R has many *apply functions which are ably described in the help files (e.g. ?apply). There are enough of them, though, that beginning useRs may have difficulty deciding which one is appropriate for their situation or even remembering them all. They may have a general sense that "I should be using an *apply function here", but it can be tough to keep them all straight at first.

Despite the fact (noted in other answers) that much of the functionality of the *apply family is covered by the extremely popular plyr package, the base functions remain useful and worth knowing.

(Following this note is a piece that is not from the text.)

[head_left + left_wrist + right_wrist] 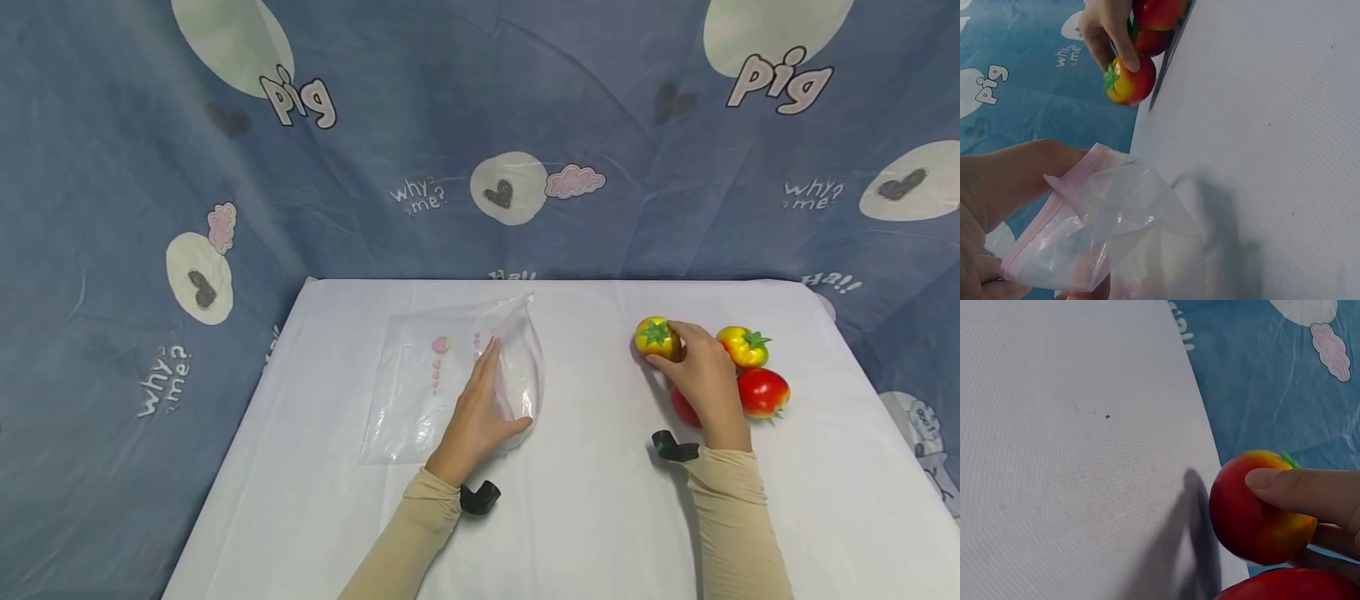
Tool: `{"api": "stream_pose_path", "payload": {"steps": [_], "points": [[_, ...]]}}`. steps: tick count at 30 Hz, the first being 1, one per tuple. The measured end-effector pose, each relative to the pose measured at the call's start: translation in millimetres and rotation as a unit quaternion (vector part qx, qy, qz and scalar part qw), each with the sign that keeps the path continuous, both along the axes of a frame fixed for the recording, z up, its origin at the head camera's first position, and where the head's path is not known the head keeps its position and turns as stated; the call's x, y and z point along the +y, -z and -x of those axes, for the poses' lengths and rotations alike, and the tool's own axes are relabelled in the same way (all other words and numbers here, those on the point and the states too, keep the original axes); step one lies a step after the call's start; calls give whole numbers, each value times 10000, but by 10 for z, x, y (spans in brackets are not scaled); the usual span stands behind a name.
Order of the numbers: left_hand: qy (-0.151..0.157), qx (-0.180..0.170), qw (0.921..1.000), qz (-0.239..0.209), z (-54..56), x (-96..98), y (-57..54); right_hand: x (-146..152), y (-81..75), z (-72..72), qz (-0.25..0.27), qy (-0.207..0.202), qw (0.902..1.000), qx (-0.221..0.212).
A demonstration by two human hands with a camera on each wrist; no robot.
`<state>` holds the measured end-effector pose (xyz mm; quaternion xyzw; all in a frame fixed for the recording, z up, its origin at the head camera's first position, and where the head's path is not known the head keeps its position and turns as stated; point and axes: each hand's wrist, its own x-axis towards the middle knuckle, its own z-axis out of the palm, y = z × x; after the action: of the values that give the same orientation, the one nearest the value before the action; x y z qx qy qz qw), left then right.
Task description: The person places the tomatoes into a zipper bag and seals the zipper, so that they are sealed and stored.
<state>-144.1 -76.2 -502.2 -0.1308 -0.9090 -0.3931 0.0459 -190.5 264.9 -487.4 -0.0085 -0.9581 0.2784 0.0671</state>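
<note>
My left hand (pixel 476 421) is at the mouth of a clear zip bag (pixel 412 383), thumb and fingers spread wide. In the left wrist view the bag's pink zip edge (pixel 1038 228) stretches between the thumb and the fingers, some of which show through the plastic. My right hand (pixel 705 375) pinches a yellow-and-red tomato (pixel 654 337) with a green leafy top; its red side faces the right wrist view. Close by are another yellow-and-red tomato (pixel 741 346), a red tomato (pixel 763 393) and a second red tomato (pixel 682 407), partly hidden under the right hand.
A white-covered table (pixel 585 508) carries everything. Behind it and to the sides hangs a blue printed cloth (pixel 420 100). Each wrist wears a small black mount, one on the left (pixel 480 498) and one on the right (pixel 673 447).
</note>
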Motion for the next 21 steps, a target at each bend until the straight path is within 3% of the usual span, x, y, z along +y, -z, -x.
{"api": "stream_pose_path", "payload": {"steps": [12, 21], "points": [[-46, -101, 9999, -9, -10, -1, 0, -5, -17, -20, 404, -279, 9970, 593], [-19, -83, 10000, -28, -13, -10, 13, -34, -19, -12, 474, -410, 9956, 695]]}}
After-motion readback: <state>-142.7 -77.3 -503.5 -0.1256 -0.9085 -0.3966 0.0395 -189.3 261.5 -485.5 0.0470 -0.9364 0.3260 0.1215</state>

This answer is intended to act as a sort of signpost for new useRs to help direct them to the correct *apply function for their particular problem. Note, this is not intended to simply regurgitate or replace the R documentation! The hope is that this answer helps you to decide which *apply function suits your situation and then it is up to you to research it further. With one exception, performance differences will not be addressed.

  • apply - When you want to apply a function to the rows or columns of a matrix (and higher-dimensional analogues).

    # Two dimensional matrix
    M <- matrix(seq(1,16), 4, 4)
    
    # apply min to rows
    apply(M, 1, min)
    [1] 1 2 3 4
    
    # apply min to columns
    apply(M, 2, max)
    [1]  4  8 12 16
    
    # 3 dimensional array
    M <- array( seq(32), dim = c(4,4,2))
    
    # Apply sum across each M[*, , ] - i.e Sum across 2nd and 3rd dimension
    apply(M, 1, sum)
    # Result is one-dimensional
    [1] 120 128 136 144
    
    # Apply sum across each M[*, *, ] - i.e Sum across 3rd dimension
    apply(M, c(1,2), sum)
    # Result is two-dimensional
         [,1] [,2] [,3] [,4]
    [1,]   18   26   34   42
    [2,]   20   28   36   44
    [3,]   22   30   38   46
    [4,]   24   32   40   48
    

    If you want row/column means or sums for a 2D matrix, be sure to investigate the highly optimized, lightening-quick colMeans, rowMeans, colSums, rowSums.

  • lapply - When you want to apply a function to each element of a list in turn and get a list back.

    This is the workhorse of many of the other *apply functions. Peel back their code and you will often find lapply underneath.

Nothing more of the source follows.